Dwarf Quest is a turn-based dungeon crawler in which your stout dwarven hero engages in some rather brutal fights with an axe (or two) in hand. You’ll control his actions from an isometric viewpoint, with each room being displayed as a grid of tiles for you to move between with a tap of your thumb.

Due to the nature of the combat, Dwarf Quest expects players to fully explore each level and hoard as many potions and other consumable items as they can, or they’ll soon encounter some problems. Early battles may not pose too much of a threat, but once you stumble into a room full of ratmen, or one that’s guarded by the particularly nasty minotaurs, you’ll want to be prepared.


It’s not a “roguelike” game, but it does bear some resemblance to that merciless genre. The sometimes unforgiving level of difficulty will either appeal to you, or could just as easily be a complete turn off. That very much comes down to your individual taste. This is maybe the most apparent when you are defeated by an enemy, only to respawn in the previous room, and realize you simply don’t have enough consumables to make it through the fight. If you run into this situation, you’ll have to hope you missed something in a previous room, or simply restart the level from scratch.

Along with potions, you’ll also want to collect a healthy stack of battle cards, which provide temporary buffs to your dwarven explorer when used in combat. These can be large boosts to your attack or armor that lasts just a single turn, or smaller improvements that are maintained throughout the entire fight. The two boss fights are unbeatable without these battle cards, and so thankfully a recent update allows players to purchase them from time to time, using gold that is found after defeating enemies or opening chests.

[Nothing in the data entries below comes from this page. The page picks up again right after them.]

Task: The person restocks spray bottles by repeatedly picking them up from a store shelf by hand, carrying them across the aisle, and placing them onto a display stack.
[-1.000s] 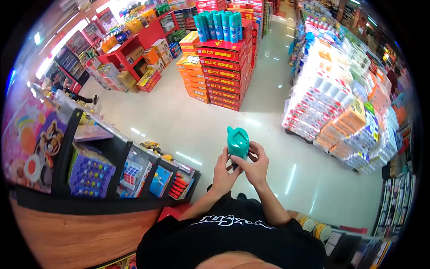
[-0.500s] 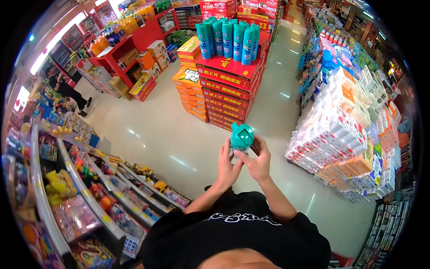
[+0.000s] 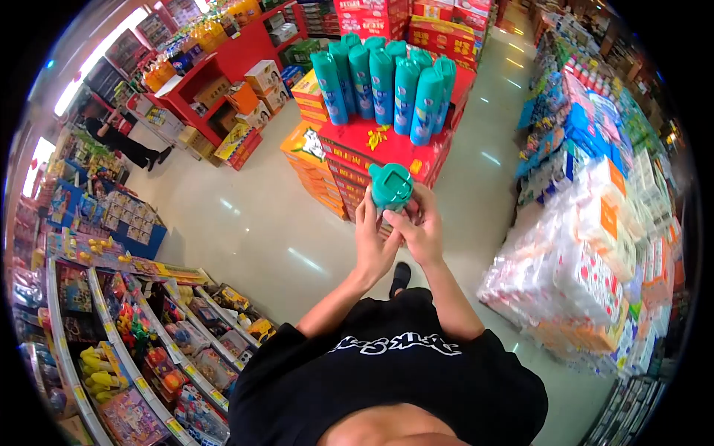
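The left hand (image 3: 374, 241) and right hand (image 3: 422, 229) curled around a teal-topped container (image 3: 392, 186) from both sides, the right thumb pressed on its near face; its lower part was hidden by the fingers. The container was held on the near side of the red carton stack (image 3: 351, 137); whether it touched the stack could not be told. On top of the stack stood a cluster of teal spray cans (image 3: 383, 89). Orange cartons (image 3: 316, 172) adjoined the stack's left side. Wrapped packs (image 3: 550, 286) were piled across the aisle to its right, and a person in dark clothes (image 3: 126, 141) stood well to its left.
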Demonstrator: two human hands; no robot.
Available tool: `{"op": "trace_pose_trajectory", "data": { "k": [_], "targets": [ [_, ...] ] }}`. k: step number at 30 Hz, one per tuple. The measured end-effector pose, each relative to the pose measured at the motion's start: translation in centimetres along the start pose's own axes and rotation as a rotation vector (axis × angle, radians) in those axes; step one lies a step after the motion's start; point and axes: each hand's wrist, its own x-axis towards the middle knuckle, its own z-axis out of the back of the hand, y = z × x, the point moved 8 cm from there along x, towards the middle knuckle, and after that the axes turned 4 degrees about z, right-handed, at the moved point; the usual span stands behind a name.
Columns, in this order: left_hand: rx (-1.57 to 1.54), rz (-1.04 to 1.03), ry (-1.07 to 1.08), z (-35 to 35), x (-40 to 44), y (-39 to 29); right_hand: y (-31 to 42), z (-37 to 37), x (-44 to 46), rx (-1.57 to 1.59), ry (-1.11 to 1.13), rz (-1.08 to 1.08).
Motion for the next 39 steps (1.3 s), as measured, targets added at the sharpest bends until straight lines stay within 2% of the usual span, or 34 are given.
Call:
{"op": "trace_pose_trajectory", "data": {
  "k": [1, 5, 12, 14, 17, 20, 21, 24, 28, 35, 38, 39],
  "targets": [
    [-0.103, 0.054, -0.009, -0.5, 1.8, 0.5, -0.9, 0.4, 2.2, -0.032, 0.009, 0.024],
    [-0.047, 0.060, -0.035, -1.4, 8.7, 2.8, -3.2, 1.1, 9.4, -0.160, 0.077, -0.010],
    [-0.013, 0.074, -0.148, -1.5, 18.4, 7.6, -9.3, -0.3, 18.0, 0.071, 0.034, -0.093],
    [0.098, 0.014, -0.142, -0.9, 21.2, 9.2, -11.0, -0.5, 20.3, 0.002, 0.040, -0.075],
    [0.126, 0.046, -0.152, 0.0, 24.9, 10.1, -12.4, -1.6, 23.1, -0.089, 0.019, -0.046],
    [0.254, 0.025, -0.133, 0.8, 28.0, 10.5, -13.1, -2.5, 25.4, -0.314, 0.005, 0.058],
    [0.121, 0.054, -0.124, 1.1, 29.1, 11.1, -13.6, -2.9, 25.9, -0.329, -0.013, 0.058],
    [0.087, 0.079, -0.066, 1.6, 31.2, 11.6, -15.1, -3.6, 27.1, -0.463, -0.060, 0.095],
    [0.158, -0.003, -0.064, 1.7, 32.2, 12.3, -15.8, -4.2, 28.8, -0.529, -0.072, 0.062],
    [0.179, -0.001, 0.010, 1.7, 32.9, 13.9, -16.7, -5.2, 29.8, -0.465, -0.121, 0.018],
    [-0.100, 0.071, -0.035, 1.6, 32.8, 15.3, -17.6, -4.9, 29.6, -0.572, -0.065, 0.024],
    [-0.103, 0.069, -0.032, 1.6, 32.7, 15.4, -17.7, -4.8, 29.5, -0.552, -0.066, 0.021]
  ]
}}
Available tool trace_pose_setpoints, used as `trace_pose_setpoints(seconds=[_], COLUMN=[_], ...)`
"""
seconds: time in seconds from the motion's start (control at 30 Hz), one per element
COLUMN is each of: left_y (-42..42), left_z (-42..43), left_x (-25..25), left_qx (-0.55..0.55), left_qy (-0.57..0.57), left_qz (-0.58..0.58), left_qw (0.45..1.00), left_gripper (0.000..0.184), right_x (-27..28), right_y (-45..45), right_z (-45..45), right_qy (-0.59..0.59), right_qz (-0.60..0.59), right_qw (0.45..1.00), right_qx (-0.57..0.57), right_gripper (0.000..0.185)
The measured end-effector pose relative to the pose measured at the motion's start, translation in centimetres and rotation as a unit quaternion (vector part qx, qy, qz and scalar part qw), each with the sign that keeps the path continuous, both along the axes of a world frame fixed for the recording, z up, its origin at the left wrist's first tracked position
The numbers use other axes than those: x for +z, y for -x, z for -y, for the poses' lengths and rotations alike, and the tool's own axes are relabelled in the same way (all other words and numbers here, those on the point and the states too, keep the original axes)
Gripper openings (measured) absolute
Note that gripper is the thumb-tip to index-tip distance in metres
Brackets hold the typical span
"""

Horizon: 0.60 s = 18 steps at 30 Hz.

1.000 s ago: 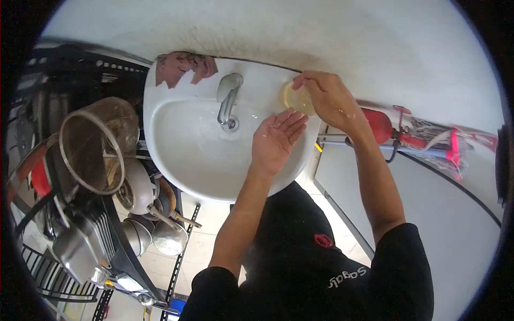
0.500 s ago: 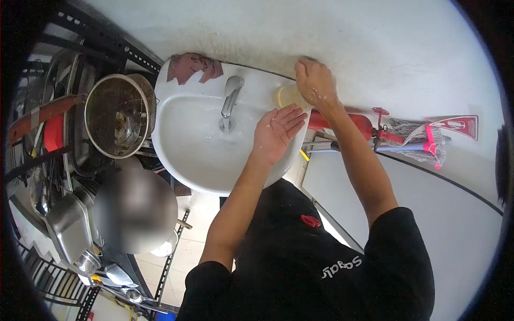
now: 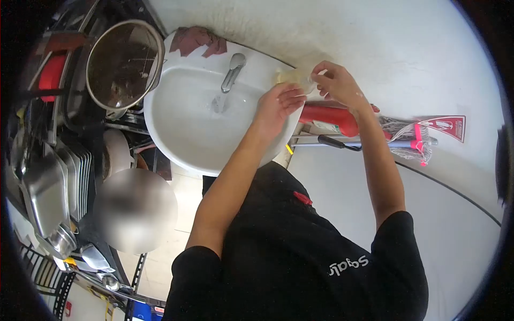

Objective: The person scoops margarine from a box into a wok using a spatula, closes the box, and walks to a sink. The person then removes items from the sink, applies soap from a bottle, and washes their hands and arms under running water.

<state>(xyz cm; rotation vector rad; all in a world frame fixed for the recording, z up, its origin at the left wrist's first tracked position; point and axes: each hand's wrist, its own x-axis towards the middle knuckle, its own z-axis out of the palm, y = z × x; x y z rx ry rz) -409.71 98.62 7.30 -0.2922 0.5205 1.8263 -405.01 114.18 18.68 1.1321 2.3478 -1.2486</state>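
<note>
My left hand [image 3: 277, 107] is over the right side of the white washbasin [image 3: 182, 147], palm up, with fingers slightly bent and nothing visible in it. My right hand [image 3: 341, 88] is just to its right, the fingers loosely curled and apart. White flecks like foam show on the right wrist. Behind both hands, on the basin's back right corner, stands a translucent container with yellowish contents [image 3: 289, 74], partly hidden by the fingers. From the chrome tap [image 3: 233, 72], water runs into the basin.
A large round strainer [image 3: 126, 64] and steel trays [image 3: 45, 179] crowd the rack on the left. Right of the basin are a red fire extinguisher [image 3: 326, 117] and a mop [image 3: 409, 144] by the wall. Torn maroon material [image 3: 198, 41] lies on the basin's back left corner.
My right hand has come off the top of the container and moved down beside my left hand. My left fingers have bent a little. The view has shifted, so the basin sits higher.
</note>
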Motion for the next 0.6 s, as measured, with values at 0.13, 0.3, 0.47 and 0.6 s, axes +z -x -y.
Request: trace_pose_setpoints(seconds=[0.13, 0.3, 0.47, 0.6], left_y=[-0.6, -1.4, -1.8, -2.4], left_z=[-1.2, -2.9, -3.5, -4.8], left_x=[1.1, 0.5, 0.5, 0.8], left_qx=[-0.02, 0.011, 0.044, 0.076], left_qy=[-0.031, -0.038, -0.037, 0.012], left_qz=[0.049, 0.069, 0.044, 0.018], left_qw=[0.998, 0.997, 0.997, 0.997], left_gripper=[0.034, 0.029, 0.037, 0.044], right_x=[-1.2, -1.1, -0.7, -0.4], right_y=[0.3, 0.4, 0.7, 1.3], right_z=[-0.4, -0.9, -0.1, 0.4], right_qy=[-0.061, -0.136, -0.201, -0.256], right_qz=[-0.022, -0.018, -0.003, 0.006], right_qw=[0.998, 0.986, 0.963, 0.94], right_qx=[0.023, 0.097, 0.18, 0.224], right_gripper=[0.018, 0.024, 0.026, 0.027])
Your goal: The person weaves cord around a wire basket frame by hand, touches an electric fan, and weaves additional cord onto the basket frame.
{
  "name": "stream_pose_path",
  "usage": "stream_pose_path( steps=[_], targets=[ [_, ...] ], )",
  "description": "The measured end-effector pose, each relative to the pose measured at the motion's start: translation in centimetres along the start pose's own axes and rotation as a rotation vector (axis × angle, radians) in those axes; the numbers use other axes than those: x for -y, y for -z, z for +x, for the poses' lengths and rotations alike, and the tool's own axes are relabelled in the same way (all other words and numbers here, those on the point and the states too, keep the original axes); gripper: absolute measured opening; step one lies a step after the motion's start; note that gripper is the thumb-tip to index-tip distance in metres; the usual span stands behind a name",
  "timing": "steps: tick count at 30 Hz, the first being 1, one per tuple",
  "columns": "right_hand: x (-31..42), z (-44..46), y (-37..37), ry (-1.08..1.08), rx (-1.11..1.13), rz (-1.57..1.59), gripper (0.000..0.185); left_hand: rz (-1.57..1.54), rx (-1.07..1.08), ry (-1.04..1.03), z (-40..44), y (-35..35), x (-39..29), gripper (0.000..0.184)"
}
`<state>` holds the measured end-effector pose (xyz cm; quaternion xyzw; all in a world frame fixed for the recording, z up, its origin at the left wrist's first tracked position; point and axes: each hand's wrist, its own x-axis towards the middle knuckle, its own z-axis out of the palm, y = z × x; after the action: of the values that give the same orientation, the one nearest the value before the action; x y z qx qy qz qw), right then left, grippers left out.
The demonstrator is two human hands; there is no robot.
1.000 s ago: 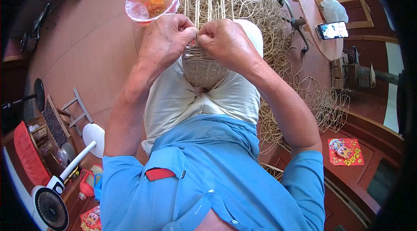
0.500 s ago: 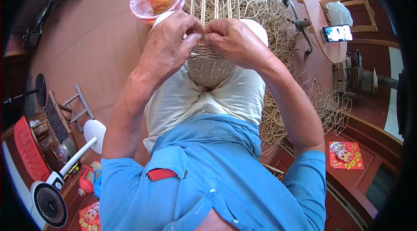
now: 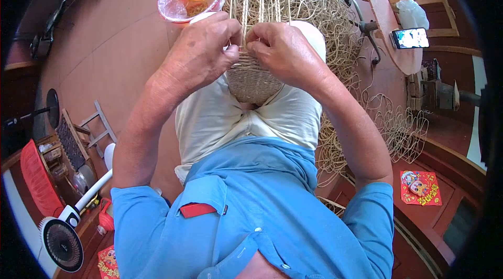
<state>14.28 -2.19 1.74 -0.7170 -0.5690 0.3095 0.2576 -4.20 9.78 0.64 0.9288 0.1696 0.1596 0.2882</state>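
A woven straw piece [image 3: 255, 84] with a rounded near end lies between my thighs. Long straw cords [image 3: 261, 1] run from its upper edge, stretched away from my body. My left hand [image 3: 207, 45] is closed in a pinch at the left of the weave's upper edge; whatever is in its fingers is hidden. Just right of it, my right hand [image 3: 283, 51] pinches at the same edge, fingertips against one of the straw cords. A small gap separates the two hands. Part of the weave's edge is covered by my fingers.
A large heap of loose straw cord [image 3: 335, 32] spreads beyond and right of my legs. A pink plastic-lined bucket [image 3: 217, 6] stands by my left knee. At right, a phone [image 3: 410, 38] leans by an oval board [image 3: 385, 11]. A white fan [image 3: 62, 245] is at lower left.
My left hand has shifted slightly left, away from my right hand, and its elbow has moved outward. My right hand stays at the weave's edge. The view has shifted slightly.
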Motion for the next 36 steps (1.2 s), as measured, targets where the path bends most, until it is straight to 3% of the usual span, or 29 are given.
stream_pose_path(
  steps=[9,11,17,26,32,36],
  targets=[
    [0.0,-1.7,-1.0,0.097,-0.065,-0.116,0.018,0.086,0.158,-0.060,1.8,2.1,-0.1,0.010],
    [0.0,-2.2,-2.0,0.201,-0.259,-0.192,0.015,0.079,0.196,-0.086,2.4,2.5,0.1,0.009],
    [-0.1,-2.6,-3.1,0.303,-0.384,-0.085,0.015,0.015,0.345,0.069,3.5,3.2,0.2,0.012],
    [-0.8,-1.2,-3.0,0.337,-0.281,-0.134,0.013,0.035,0.320,0.077,2.8,3.5,0.7,0.012],
    [-1.0,-2.0,-3.1,0.422,-0.289,-0.198,0.018,-0.119,0.232,0.033,2.3,3.0,1.5,0.009],
    [-0.9,-2.5,-3.1,0.397,-0.270,-0.271,0.022,-0.226,0.240,0.123,2.2,2.6,1.8,0.008]
  ],
)
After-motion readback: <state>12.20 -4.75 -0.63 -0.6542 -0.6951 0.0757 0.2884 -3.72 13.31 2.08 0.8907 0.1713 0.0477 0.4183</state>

A taller hero could see over this wall.

The levels are pre-made instead of randomized, and gold and consumables have been carefully placed to ensure that players don’t become the victims of bad luck. Restarting a level should therefore be a result of reckless inventory management, rather than not being able to find enough items. On the flip side, the preset dungeon design doesn’t encourage replayability.

We encountered some issues while playing through Dwarf Quest. The game has a tendency to crash when loading new areas, although thankfully our progress was saved and it was usually just a matter of relaunching the game. We also ran into a persistent bug that made the in-game text display improperly.

Dwarf Quest still needs some work to warrant its $2.99 price tag, but we’re hopeful that Wild Card Games will endeavour to fix these issues. They do seem to be paying attention to feedback, as Version 1.1 of the game was a direct result of listening to players. If the problems mentioned above are taken care of, Dwarf Quest will offer around 90 minutes of challenging entertainment that should appeal to more experienced dungeoneers.